Nerve protective effect of Baicalin on newborn HIBD rats.
Nyckelord
Abstrakt
OBJECTIVE
To investigate the nerve protective effect and mechanism of baicalin on newborn rats with hypoxic ischemic brain damage (HIBD).
METHODS
A total of 64 SD newborn rats were randomly divided into control group, model group, nerve growth factor group and baicalin group, with 16 in each group.

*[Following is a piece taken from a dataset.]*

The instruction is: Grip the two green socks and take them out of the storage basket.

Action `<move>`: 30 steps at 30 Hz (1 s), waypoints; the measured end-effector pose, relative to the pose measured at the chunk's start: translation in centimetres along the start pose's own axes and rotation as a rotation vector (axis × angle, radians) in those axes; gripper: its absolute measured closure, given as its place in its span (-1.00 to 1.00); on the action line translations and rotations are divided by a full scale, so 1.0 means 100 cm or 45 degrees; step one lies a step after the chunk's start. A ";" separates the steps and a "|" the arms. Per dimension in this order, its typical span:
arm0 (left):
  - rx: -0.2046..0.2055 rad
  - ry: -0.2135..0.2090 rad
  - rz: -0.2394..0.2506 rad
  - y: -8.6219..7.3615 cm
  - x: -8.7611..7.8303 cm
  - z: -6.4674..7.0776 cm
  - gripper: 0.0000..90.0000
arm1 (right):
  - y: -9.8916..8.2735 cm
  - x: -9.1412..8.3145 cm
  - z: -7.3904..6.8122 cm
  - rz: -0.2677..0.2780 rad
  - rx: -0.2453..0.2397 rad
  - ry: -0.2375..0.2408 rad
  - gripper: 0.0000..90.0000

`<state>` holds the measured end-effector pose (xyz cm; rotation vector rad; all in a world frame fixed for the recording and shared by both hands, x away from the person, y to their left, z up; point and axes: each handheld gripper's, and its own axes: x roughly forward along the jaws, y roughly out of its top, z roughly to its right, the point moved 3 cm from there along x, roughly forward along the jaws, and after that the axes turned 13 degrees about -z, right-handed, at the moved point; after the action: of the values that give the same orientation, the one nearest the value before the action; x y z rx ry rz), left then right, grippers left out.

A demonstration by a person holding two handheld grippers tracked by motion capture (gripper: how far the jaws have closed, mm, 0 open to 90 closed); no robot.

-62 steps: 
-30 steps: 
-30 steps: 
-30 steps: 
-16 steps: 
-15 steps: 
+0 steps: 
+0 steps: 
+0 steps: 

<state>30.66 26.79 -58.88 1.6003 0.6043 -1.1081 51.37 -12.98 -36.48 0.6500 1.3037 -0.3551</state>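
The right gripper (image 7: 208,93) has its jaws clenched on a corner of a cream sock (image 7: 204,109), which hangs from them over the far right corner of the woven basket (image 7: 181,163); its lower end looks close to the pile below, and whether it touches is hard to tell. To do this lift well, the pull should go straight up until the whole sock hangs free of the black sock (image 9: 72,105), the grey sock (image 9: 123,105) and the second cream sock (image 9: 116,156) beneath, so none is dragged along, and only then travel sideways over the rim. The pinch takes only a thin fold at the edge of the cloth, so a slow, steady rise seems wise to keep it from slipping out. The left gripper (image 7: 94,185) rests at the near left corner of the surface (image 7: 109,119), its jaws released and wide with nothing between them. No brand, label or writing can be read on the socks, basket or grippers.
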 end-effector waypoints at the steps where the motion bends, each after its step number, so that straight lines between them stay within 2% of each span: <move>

Left carotid artery ligation method was adopted to establish the HIBD model except for in control group, which was treated with intraperitoneal injection of salin e10 mL/kg for 3 d. After oxygen recovery on hypoxia ischemia rats, intraperitoneal injection of saline 10 mL/kg was adopted in model group for 3 d. Intraperitoneal injection of nerve growth factor injection 50 μg/kg per day was adopted in nerve growth factor group for 3 d; intraperitoneal injection of radix scutellariae 16 mg/kg per day was adopted in baicalin group for 3 d after modeling. Four rats of each group were sacrificed at Day 1, 2, 3, 7 for microscopic observation of pathological morphological changes in brain tissue after HE staining, S-P immunohistochemical method was used for observation of Fas and FasL expression in brain cells.
RESULTS
Neat structure of cells was observed in control group; edema cells in disordered arrangement was observed in model group, with some cells necrosis and cavity change; tissue injury in nerve growth factor group and baicalin group was significantly lighter than that in model group; Fas and FasL expression in model group, nerve growth factor group and baicalin group were significantly higher than that in control group at different time points (P<0.05); Fas and FasL expression in nerve growth factor group and baicalin group were significantly lower than that in model group at different time points (P<0.05); There was no statistical difference of Fas, FasL expression at each time point between nerve growth factor group and baicalin group (P>0.05).
CONCLUSIONS
Baicalin can reduce expression of Fas and FasL in HIBD rats, inhibit apoptosis of nerve cells, thus achieve the protective effect on HIBD rat nerves.